Third, influencer marketing is likely to extend beyond traditional channels as ecommerce platforms roll out new engagement tools. As of 2019, both Lazada and Shopee have rolled out in-app livestreaming across the region, with more engagement tools likely to roll out in 2020. New players are entering the market, too, such as recently launched Youpik in Thailand, which can help influencers monetize their follower base.
Why you should care as a brand: Influencer marketing has become an increasingly important component of a holistic digital marketing strategy. However, implementation can pose a challenge, particularly when you factor in the six vastly different markets in the region.
New companies, services, and tools have been rolled out across Southeast Asia to ease the process for brands to identify and manage influencers and allow them access to monetization opportunities.

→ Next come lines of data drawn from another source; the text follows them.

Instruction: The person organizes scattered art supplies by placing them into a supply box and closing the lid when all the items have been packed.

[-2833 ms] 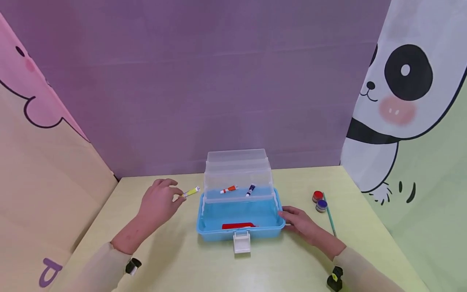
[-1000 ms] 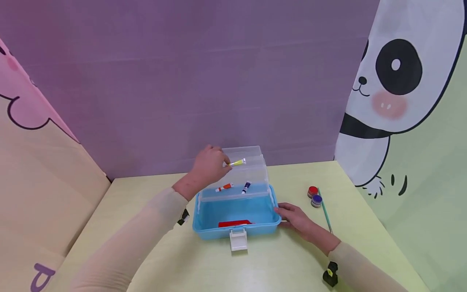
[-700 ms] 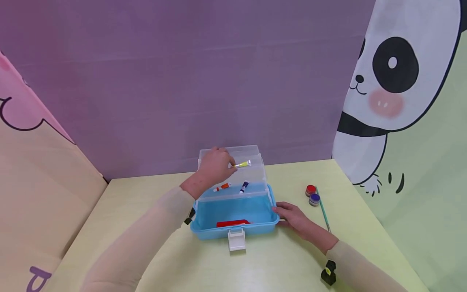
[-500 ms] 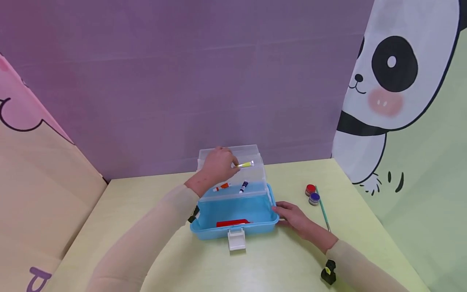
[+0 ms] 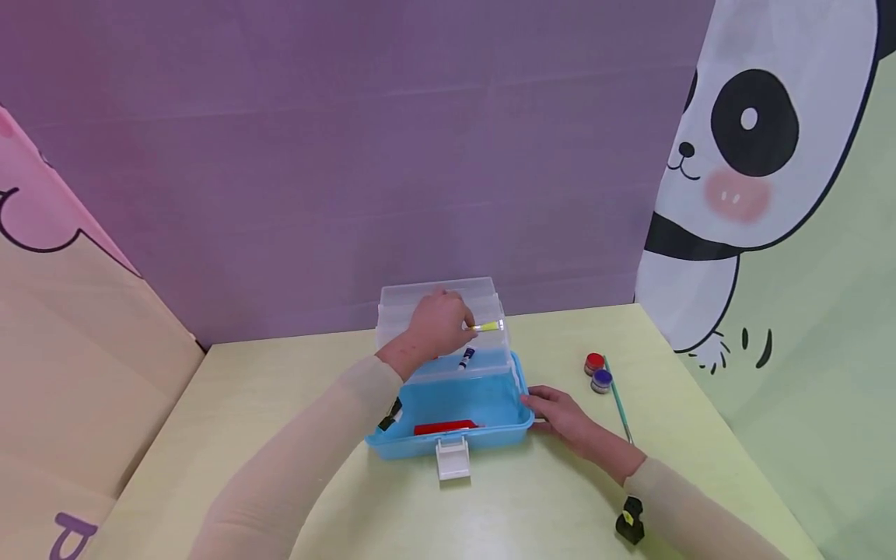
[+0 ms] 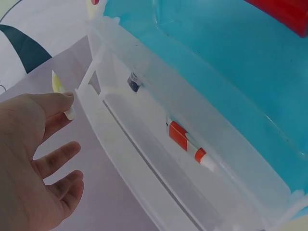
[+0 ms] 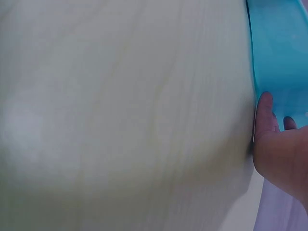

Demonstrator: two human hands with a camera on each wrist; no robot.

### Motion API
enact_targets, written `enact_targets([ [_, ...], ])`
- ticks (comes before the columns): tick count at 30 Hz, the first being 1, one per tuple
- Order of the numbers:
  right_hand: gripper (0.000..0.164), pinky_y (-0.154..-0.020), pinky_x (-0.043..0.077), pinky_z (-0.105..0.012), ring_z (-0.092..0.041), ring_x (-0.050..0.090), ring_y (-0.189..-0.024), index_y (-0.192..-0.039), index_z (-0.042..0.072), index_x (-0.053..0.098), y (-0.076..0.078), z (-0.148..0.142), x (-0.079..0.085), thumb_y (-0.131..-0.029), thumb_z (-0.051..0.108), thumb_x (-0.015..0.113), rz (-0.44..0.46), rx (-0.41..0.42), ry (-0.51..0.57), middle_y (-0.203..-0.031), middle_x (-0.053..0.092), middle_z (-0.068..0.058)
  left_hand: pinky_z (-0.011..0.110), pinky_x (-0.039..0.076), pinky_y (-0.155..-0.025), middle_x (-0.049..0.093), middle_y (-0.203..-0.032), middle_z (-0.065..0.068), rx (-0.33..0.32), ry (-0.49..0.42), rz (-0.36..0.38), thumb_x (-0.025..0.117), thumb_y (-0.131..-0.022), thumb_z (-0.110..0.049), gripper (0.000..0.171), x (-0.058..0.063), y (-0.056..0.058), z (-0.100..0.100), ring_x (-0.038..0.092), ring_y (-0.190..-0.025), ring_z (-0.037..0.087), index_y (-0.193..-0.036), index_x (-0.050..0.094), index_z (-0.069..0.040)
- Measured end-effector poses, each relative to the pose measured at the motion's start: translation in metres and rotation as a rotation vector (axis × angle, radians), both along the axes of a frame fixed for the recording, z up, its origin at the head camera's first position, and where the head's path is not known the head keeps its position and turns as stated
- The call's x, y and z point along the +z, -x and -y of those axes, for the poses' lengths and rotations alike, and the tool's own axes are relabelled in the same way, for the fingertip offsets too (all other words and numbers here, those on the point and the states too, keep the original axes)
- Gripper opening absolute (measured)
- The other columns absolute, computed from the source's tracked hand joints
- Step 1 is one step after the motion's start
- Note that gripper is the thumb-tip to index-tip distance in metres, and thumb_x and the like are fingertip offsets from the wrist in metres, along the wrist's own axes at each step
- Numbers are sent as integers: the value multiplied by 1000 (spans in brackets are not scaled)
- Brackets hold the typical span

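My left hand pinches a small yellow paint tube between thumb and index finger, above the translucent upper part of a blue storage box. The other fingers are loosely bent in the left wrist view. A dark blue paint tube and an orange paint tube lie in the translucent section; my left hand mostly hides the orange one in the head view. My right hand holds the box at its right side, thumb at the rim. A red elongated object lies inside the box.
To the right on the table stand a red-lidded jar and a purple-lidded jar, with a thin green brush beside them. A white latch hangs from the box's front. A purple backdrop rises behind.
My left hand has carried the yellow paint tube from left of the box to above its translucent section, lately moving a little rightward and down. My right hand has stayed at the box's side.
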State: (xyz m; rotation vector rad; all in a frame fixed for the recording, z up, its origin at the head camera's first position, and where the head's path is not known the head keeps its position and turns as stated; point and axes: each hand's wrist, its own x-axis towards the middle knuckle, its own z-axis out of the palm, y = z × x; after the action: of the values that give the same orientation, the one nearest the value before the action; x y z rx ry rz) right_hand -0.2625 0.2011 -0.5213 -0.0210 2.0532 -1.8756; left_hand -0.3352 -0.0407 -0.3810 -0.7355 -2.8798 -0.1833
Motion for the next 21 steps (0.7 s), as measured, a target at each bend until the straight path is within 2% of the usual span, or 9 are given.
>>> enact_targets([
  [8, 62, -88, 52, -42, -32, 60, -110, -136, -5, 47, -1, 2, -1, -94, 36, 64, -1, -13, 4, -130, 55, -21, 34, 45, -88, 63, -105, -4, 10, 7, 29, 71, -88, -36, 21, -3, -1, -2, 47, -99, 15, -101, 78, -22],
  [15, 61, -88, 52, -41, -30, 60, -108, -135, -4, 49, -2, 3, 1, -93, 37, 65, -2, -30, 2, -128, 57, -19, 37, 43, -90, 63, -103, -4, 11, 5, 50, 74, -86, -35, 20, -7, -1, -1, 47, -99, 16, -100, 79, -21],
  [21, 59, -88, 53, -41, -30, 61, -106, -134, -5, 49, -4, 3, 2, -94, 35, 64, -5, -30, 5, -127, 57, -20, 37, 44, -89, 63, -103, -4, 18, 2, 49, 75, -85, -36, 21, -10, -1, -1, 47, -98, 16, -99, 79, -21],
])
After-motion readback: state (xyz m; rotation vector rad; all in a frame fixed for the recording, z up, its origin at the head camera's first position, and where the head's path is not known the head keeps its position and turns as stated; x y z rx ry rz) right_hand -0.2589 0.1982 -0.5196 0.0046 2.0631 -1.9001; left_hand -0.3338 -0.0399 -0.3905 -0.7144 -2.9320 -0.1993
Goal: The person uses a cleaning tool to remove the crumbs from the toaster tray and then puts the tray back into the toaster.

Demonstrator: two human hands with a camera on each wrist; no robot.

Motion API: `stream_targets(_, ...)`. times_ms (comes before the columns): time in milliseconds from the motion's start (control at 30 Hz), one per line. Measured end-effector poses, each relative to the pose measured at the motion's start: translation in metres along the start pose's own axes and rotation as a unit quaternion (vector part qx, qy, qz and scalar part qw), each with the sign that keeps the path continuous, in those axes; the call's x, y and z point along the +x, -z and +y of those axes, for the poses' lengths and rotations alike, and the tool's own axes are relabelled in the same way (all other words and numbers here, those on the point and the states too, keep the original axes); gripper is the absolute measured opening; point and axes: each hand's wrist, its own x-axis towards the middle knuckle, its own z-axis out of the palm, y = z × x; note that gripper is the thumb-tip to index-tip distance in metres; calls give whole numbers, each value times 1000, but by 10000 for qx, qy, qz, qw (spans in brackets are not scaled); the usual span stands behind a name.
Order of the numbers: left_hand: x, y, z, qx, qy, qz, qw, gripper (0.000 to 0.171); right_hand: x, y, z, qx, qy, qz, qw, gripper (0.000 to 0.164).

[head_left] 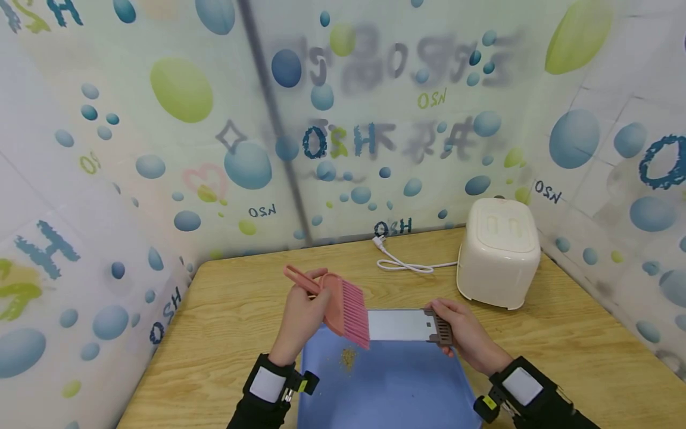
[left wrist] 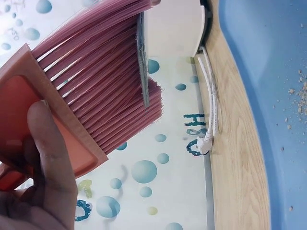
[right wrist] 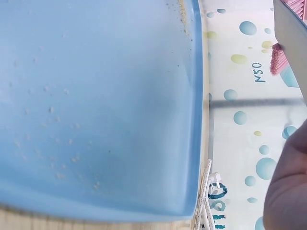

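In the head view my left hand (head_left: pixel 300 319) grips a pink brush (head_left: pixel 333 304) by the base of its handle, bristles toward the right. My right hand (head_left: pixel 467 330) pinches the grey-brown slotted end of a flat metal crumb tray (head_left: pixel 399 325). The bristles (left wrist: pixel 96 81) meet the crumb tray's far end, and its thin edge (left wrist: pixel 143 62) sits among them in the left wrist view. Both are held above a blue tray (head_left: pixel 396 393), where a small pile of crumbs (head_left: pixel 348 357) lies. In the right wrist view the crumb tray (right wrist: pixel 293 43) shows only partly.
A cream toaster (head_left: pixel 499 253) stands at the back right of the wooden table (head_left: pixel 230 333). Its white cord and plug (head_left: pixel 409 265) lie loose beside it. Scattered crumbs (right wrist: pixel 57 143) dot the blue tray. Patterned curtains (head_left: pixel 343 119) enclose the table at the back and sides.
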Motion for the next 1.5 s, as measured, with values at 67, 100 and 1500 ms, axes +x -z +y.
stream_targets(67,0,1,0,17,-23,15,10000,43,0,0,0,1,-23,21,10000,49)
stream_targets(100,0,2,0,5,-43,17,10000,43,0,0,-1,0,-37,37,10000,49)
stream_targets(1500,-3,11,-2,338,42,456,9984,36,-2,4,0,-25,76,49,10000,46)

On one side, companies have started to embrace social platforms like Instagram and Facebook to capture the significant engagement opportunities tied to these platforms’ huge user bases. So far, the commercial tools these platforms offer for firms to sell their products remain limited.
On the other hand, the ecommerce platforms are embracing social features and are quicker to build embedded commercial tools both for brands and influencers. 2020 will be a very interesting year in social and commerce, and early movers will reap significant rewards.
More ecommerce platforms are increasingly offering their fulfillment services (Lazada, Tiki, Shopee, Tokopedia, JD.com), with heavy investments in advanced equipment and technology.
After the heavy investments in last-mile delivery throughout 2018 and 2019, there have also been many entrants into the fulfillment market, both emerging players backed by venture capital funds and global leaders from US or China. We expect this trend to accelerate in 2020.
Why you should care as a brand: This space is changing fast, and the increased competition will bring prices down and quality up. We recommend observing the changes in the market closely, as the winners in 2019 won’t necessarily be the winners by the end of 2020. Quality and affordable fulfillment will also become more and more common in the next 12 to 18 months.
China is becoming a trendsetter. Alibaba has long been a leading player in digital marketing, with their Alimama ad platform representing roughly one-third of all digital ad spend in China, which makes it one of the global leaders in digital advertising.
US ecommerce followed the same business model as well. Amazon launched its ad services in 2012, but it only recently started to ramp up efforts, giving it very prominent real estate.
The impact on Amazon’s bottom line has been extremely significant, bringing more than US$12 billion in high-margin revenues over the last four quarters, according to Amazon’s quarterly reports.
And this is a trend that other American players are looking at very closely, as this article on Walmart explains.
As the region’s consumers learn about brands online and as ecommerce platforms gain ground, it is a logical step to see players follow a proven business model.
Shopee and Tokopedia have set up their advertising solutions already, which are becoming popular among their seller bases. We expect more platforms to follow this route in 2020.
Why you should care as a brand: Similar to China and the US, we expect a significant shift of businesses’ digital marketing budgets into ecommerce marketing, which requires different expertise. This will start to break silos between the marketing and ecommerce teams within companies and will require different know-how and skillsets on the agency side. We expect a shift from traditional agencies to specialized emerging players to allow brands to capture the full potential of these new marketing tools.